She was almost sure the tones were going to be right. She just didn't know what to say.

Um.
I have the power?
...um...
...I'll take your power?
Oh no...

Imagination faded out. Memory desperately took over and, courtesy of Papi's retro gaming habits, it wasn't quite the right one.

"BEWARE!" Tirek's voice roared into the passage. "I LIVE! I HUNGER! RUN, COWARDS!"

The Sergeant, who hadn't been in Equestria during the attack, didn't really react. Chocolate Bear's tail went stiff, all of the brown fur twisted out of grain, eyes widened as sweat began to form in his coat --

-- and when it came to open reactions, that was the least of it.
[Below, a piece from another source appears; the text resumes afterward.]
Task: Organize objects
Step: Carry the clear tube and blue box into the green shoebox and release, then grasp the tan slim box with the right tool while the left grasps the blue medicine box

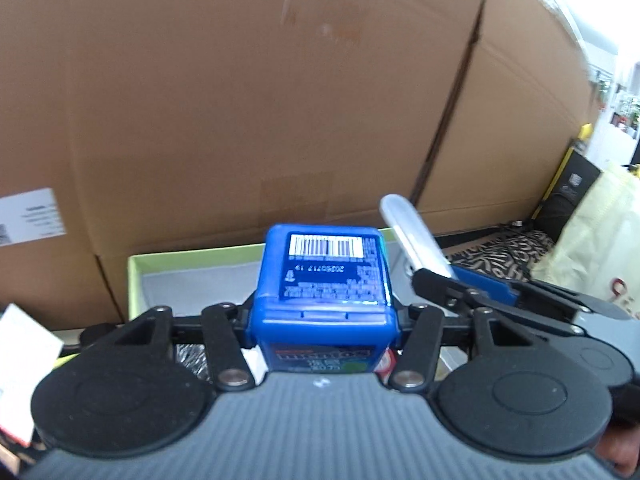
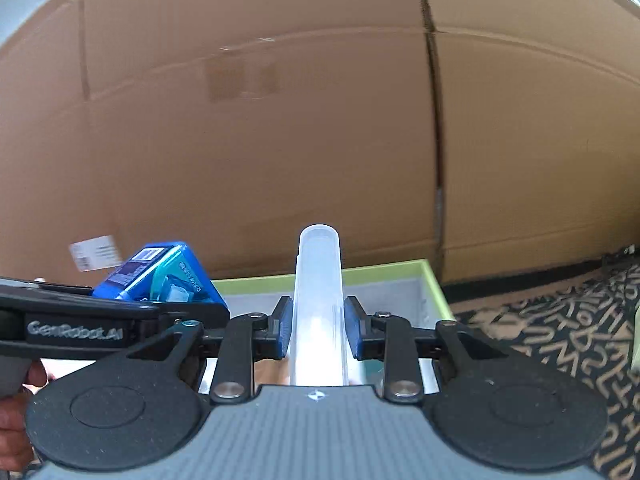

"He's still alive!" somepony ahead of them screamed. "We have to get out of here --"

The Sergeant moved.

He was an old pony. (Cerea still hadn't been able to ask anypony about the species lifespan, and wasn't sure which kind of answer she potentially needed to dread more.) It was possible that the advancing years had cost him something of his strength and speed. But those had also been the decades during which he'd expanded his knowledge of tactics. And you didn't get to be an old Guard without mastering a few vital skills. Like the one about not dying.

He moved, and did so far more quickly than Cerea had expected. It took two heartbeats before Chocolate managed to follow. And before the unicorn could catch up, Cerea heard the first body go into a wall.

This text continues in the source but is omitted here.